Despite Ready Player One making far more money, of the two Steven Spielberg films released this year, The Post stands as the superior piece of filmmaking. True, this is in part due to how resonant the topic of media outlets fighting against a dismissive government regime is in this day and age. But with sterling turns from both Hanks and Streep, The Post is a timely reminder how important it is to speak truth to power.


4) Avengers: Infinity War

thanos
© 2018 Marvel Studios. All Rights Reserved.

From my original review:

But do not fear, Marvel haven’t just made Schindler’s List. There are still jokes aplenty. Indeed one of the most joyful aspects of the movie is watching characters that have never met before interact with each other. As such seeing Iron-Man verbally spar with Doctor Strange (Benedict Cumberbatch); Black Widow (Scarlett Johansson) fighting back to back with Okoye (Danai Gurira); or even Thor (Chris Hemsworth) sharing a moment with Groot (Vin Diseal) and Rocket Raccoon (Bradley Cooper) make up some of the most thrilling moments of the movie.


5) Game Night

game night
© 2017 Warner Bros. Entertainment Inc. All Rights Reserved.
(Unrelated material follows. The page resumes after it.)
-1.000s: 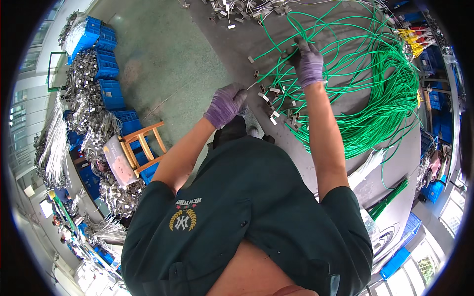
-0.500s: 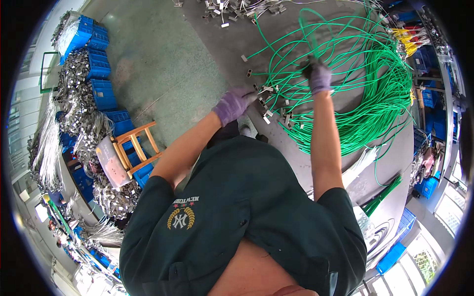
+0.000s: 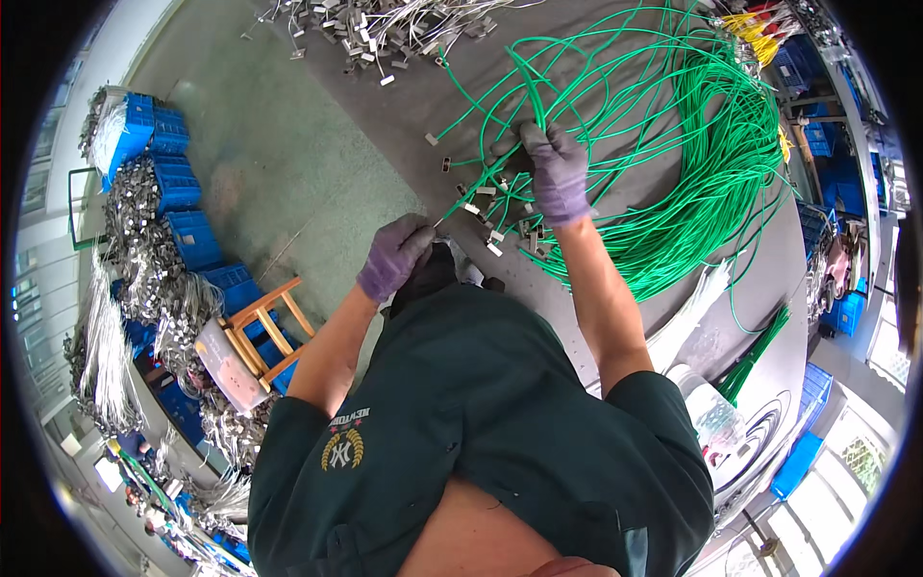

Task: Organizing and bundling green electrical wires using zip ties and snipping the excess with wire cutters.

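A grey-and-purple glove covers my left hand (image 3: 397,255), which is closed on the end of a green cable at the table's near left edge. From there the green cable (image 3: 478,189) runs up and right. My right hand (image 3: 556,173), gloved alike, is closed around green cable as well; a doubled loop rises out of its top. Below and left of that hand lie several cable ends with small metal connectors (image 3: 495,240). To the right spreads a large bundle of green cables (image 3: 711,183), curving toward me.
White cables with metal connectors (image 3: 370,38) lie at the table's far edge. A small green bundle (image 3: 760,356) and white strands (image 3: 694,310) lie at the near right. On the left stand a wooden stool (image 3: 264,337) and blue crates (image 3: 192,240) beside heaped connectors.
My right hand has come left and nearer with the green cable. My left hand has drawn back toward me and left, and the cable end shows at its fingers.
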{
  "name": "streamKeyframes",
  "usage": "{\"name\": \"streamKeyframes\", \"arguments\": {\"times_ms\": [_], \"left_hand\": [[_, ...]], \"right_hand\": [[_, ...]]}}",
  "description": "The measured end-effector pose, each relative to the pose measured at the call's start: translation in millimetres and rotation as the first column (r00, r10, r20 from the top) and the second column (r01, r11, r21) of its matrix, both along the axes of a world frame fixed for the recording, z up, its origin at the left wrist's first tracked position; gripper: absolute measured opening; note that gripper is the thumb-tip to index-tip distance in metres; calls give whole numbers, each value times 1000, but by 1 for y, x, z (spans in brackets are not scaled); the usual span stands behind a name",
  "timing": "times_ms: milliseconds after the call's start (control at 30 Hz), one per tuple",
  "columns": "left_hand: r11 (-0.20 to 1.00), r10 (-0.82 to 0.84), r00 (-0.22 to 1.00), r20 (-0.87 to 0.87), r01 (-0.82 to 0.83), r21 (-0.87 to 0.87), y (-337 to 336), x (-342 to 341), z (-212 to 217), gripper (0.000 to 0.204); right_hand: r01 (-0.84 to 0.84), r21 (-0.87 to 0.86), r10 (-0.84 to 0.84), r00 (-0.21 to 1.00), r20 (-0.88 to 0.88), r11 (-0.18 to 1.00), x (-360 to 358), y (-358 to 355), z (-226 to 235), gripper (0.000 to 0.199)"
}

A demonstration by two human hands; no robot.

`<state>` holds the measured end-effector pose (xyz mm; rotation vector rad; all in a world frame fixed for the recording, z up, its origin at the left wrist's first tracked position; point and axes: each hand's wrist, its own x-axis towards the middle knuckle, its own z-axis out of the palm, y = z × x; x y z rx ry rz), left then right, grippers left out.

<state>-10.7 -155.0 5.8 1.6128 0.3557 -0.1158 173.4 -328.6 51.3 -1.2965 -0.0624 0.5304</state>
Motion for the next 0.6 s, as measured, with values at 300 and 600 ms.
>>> {"name": "streamKeyframes", "arguments": {"times_ms": [300, 600], "left_hand": [[994, 5, 995, 104, -16, 104, -27, 20, 24, 16], [1000, 2, 991, -134, -1, 4, -24, 34, -32, 11]], "right_hand": [[224, -73, -206, 958, 198, 972, 19, -31, 18, 22], [95, 47, -78, 954, -290, 994, -2, -19, -98, 21]]}}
On the surface Game Night looks like the usual piss-poor excuse to get a bunch of celebrities together in an inane attempt to try and pull off a comedy. Even the trailer (with the exception of one rib-tickling Rachel McAdams’ reaction) doesn’t really inspire much hope.

But when watching the movie, that low expectation gives way to what is actually a mad-cap adventure that brilliantly blends together a multitude of genres; all the while keeping the laughs at the forefront. Add in a heartfelt relationship within each of the three main couples, and you have one of the best comedies of the year.


6) A Quiet Place

a quiet place
© 2017 Warner Bros. Entertainment Inc. All Rights Reserved.

From my original review:

But, of course, sound is the most notable aspect of this feature; and it’s here that supervising sound editors, Erik Aadahl and Ethan Van der Ryn, have absolutely outdone anything released so far this year, and likely for the remainder of 2018. From the quietude of footsteps, breathing and panting, to the thunder of screams and monster roars; each sound has been appropriated to wring the maximum amount of tension. It is an absolute masterclass of sound editing and a guaranteed Oscar nomination come 2019.


7) Searching

searching
© 2018 Sundance Institute. All Rights Reserved.

From my original review:

Rather than the racial subversion in that Jordan Peele classic, Chaganty instead explores the more widely identifiable struggle of parental helplessness in the face of teenage rebellion. And much of the heavy lifting in portraying that struggle lies with who he has cast in the lead role. Without a doubt this is one of John Cho’s strongest performances to date; his role as a panicked father drawing us along with every painful minute he must suffer. Despite the film not technically being a one-man show, it’s hard not to compare what he does to similarly brilliant solo outings, such as Tom Hardy in Locke, or Ryan Reynolds in Buried.


8) A Simple Favour

A Simple Favour
© 2018 Lionsgate. All Rights Reserved.

From my original review:

Of course such friendship is only so mesmerising due to the brilliant chemistry between its leading ladies. Though both do well, it’s Lively that comes out on top. Foul-mouthed and straight-up not giving a fuck, Lively dominates like no other, tearing through each of her scenes with reckless abandon. If anything she could easily give her real-life husband, Ryan Reynolds, a run for his Deadpool money.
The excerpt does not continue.